Following a comprehensive review with outside financial and legal advisors, Wyndham officials unanimously recommended that shareholders not tender any of their shares into the offer from Choice.

Citing regulatory review of up to 24 months, lower valuation, and a negative reception from franchisees, Wyndham unveiled a presentation detailing the unprecedented antitrust risks the offer from Choice presents shareholders.

“Choice has, once again, failed to address the major value gap and risks of their offer – which remains virtually unchanged from the terms outlined in their previous unsolicited proposal,” Wyndham's Chairman of the Board Stephen P. Holmes said. 

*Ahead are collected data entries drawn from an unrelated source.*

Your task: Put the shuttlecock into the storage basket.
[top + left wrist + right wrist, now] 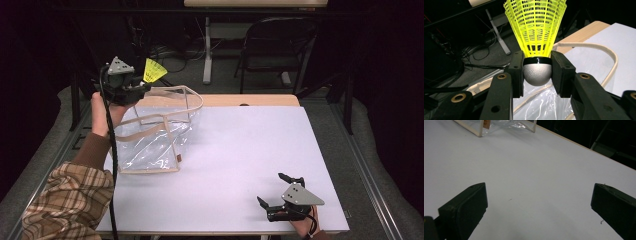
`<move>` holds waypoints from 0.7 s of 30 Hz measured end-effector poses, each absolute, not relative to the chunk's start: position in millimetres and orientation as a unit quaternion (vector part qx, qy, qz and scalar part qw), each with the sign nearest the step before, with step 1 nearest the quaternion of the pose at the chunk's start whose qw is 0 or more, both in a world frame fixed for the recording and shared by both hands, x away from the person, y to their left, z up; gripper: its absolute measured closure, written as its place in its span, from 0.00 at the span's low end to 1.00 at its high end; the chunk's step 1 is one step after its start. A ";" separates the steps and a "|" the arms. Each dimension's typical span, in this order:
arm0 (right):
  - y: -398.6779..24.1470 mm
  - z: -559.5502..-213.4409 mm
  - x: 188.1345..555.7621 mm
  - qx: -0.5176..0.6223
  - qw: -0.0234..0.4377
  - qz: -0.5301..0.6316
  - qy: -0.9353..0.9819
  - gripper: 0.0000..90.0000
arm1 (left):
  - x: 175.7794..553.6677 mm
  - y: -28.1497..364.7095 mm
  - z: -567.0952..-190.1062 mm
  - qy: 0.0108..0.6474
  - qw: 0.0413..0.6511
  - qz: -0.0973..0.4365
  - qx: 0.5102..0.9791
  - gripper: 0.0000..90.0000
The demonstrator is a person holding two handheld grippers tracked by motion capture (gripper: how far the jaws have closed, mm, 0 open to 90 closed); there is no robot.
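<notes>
Left gripper jaws clamped on shuttlecock cork, held above bag at far left of desk. Right gripper near right, jaws wide, empty. Risk: floppy bag rim sags, shuttlecock drops outside.

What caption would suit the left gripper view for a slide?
Left claw grips a yellow plastic mesh shuttlecock by its grey rounded head above a clear plastic bag with beige trim.
</notes>
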State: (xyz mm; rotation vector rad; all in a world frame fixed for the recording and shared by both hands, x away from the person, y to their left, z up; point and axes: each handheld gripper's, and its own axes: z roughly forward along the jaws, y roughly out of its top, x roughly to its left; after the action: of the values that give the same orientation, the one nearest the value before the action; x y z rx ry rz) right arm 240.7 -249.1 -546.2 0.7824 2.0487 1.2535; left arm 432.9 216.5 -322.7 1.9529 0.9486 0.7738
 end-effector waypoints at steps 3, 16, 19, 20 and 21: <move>-249.2 -546.1 240.6 0.295 0.303 0.472 0.774 0.00 | 433.3 218.8 -323.1 0.378 0.402 0.306 0.775 0.72; -249.1 -546.2 240.7 0.296 0.303 0.471 0.774 0.00 | 435.5 225.6 -325.6 0.382 0.386 0.300 0.784 0.72; -249.0 -546.2 240.7 0.296 0.302 0.471 0.774 0.00 | 436.0 227.0 -326.4 0.383 0.383 0.298 0.786 0.72; -248.9 -546.4 240.8 0.296 0.303 0.472 0.773 0.00 | 436.1 227.3 -326.7 0.383 0.381 0.298 0.787 0.72; -248.9 -546.4 240.8 0.296 0.303 0.472 0.773 0.00 | 436.3 227.8 -326.8 0.382 0.379 0.297 0.789 0.72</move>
State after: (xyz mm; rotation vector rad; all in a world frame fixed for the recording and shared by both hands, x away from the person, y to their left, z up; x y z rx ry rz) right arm 240.8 -248.9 -546.4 0.7850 2.0502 1.2514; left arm 436.3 227.8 -326.8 2.0146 0.9751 0.7597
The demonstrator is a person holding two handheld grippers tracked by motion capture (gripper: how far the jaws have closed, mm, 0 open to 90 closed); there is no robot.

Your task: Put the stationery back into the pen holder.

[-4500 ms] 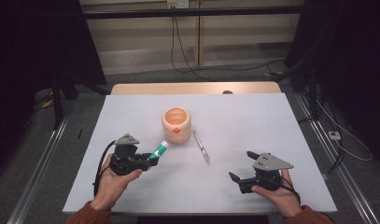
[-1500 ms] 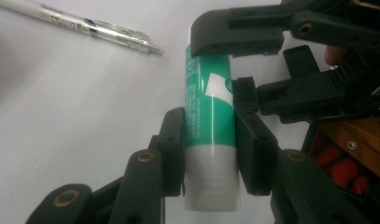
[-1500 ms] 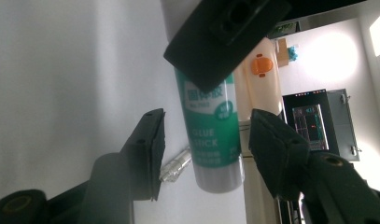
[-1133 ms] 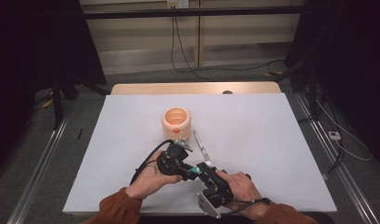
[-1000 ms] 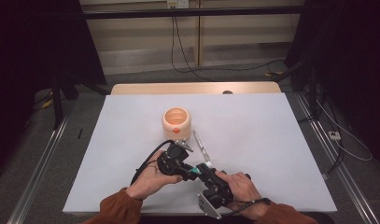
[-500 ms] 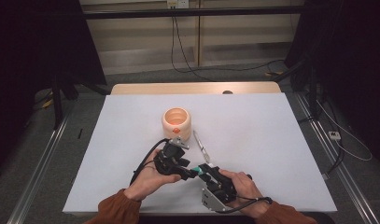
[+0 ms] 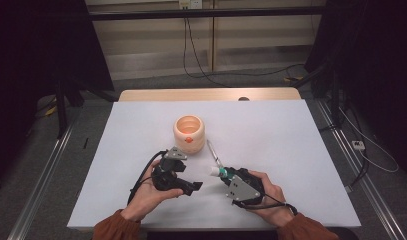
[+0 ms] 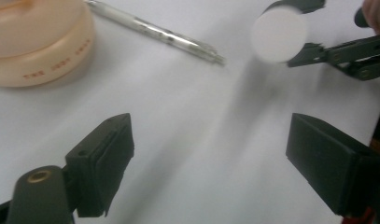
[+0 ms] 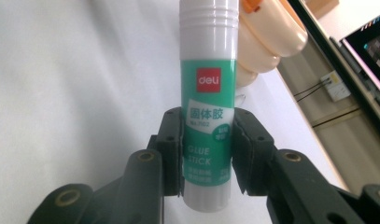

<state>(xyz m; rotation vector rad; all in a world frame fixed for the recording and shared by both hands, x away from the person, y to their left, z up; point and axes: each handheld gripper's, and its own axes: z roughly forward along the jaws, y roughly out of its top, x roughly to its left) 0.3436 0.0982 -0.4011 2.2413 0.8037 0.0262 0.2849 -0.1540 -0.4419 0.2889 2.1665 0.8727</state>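
**Glue stick handover, left gripper to right, nearing completion.**
The right gripper is clamping the Deli glue stick above the table; the left gripper, jaws just opened and empty, is facing its cap end. Next, probably carrying it to the peach cup, beside the pen. The right gripper view is showing the label.

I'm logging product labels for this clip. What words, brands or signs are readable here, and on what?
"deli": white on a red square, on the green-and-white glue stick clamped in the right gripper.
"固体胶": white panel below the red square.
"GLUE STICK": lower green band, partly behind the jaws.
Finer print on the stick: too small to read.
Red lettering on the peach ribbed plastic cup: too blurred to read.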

“The core issues we have articulated remain the same: a likely prolonged regulatory review period of up to 24 months with an uncertain outcome; the pure inadequacy of the offer from a valuation standpoint, including the significant equity component of Choice stock; and the lack of consideration for Wyndham's superior, standalone growth prospects,” Holmes continued.

Last week, Choice announced plans to commence an exchange offer to acquire Wyndham to present its proposal directly to Wyndham shareholders. Choice continues to believe that a transaction is “pro-competitive” and would generate value for shareholders, franchisees, guests and associates of both companies.

In October, Choice outlined its new proposal to acquire Wyndham for around $7.8 billion in cash and stock, but Wyndham announced its Board of Directors unanimously rejected the highly conditional, unsolicited stock-and-cash bid.

On November 14, Choice representatives sent a letter outlining the terms of a potential merger, but Wyndham's financial and legal advisors said the parameters are not in the best interests of the company and its shareholders, calling it “a step backwards.”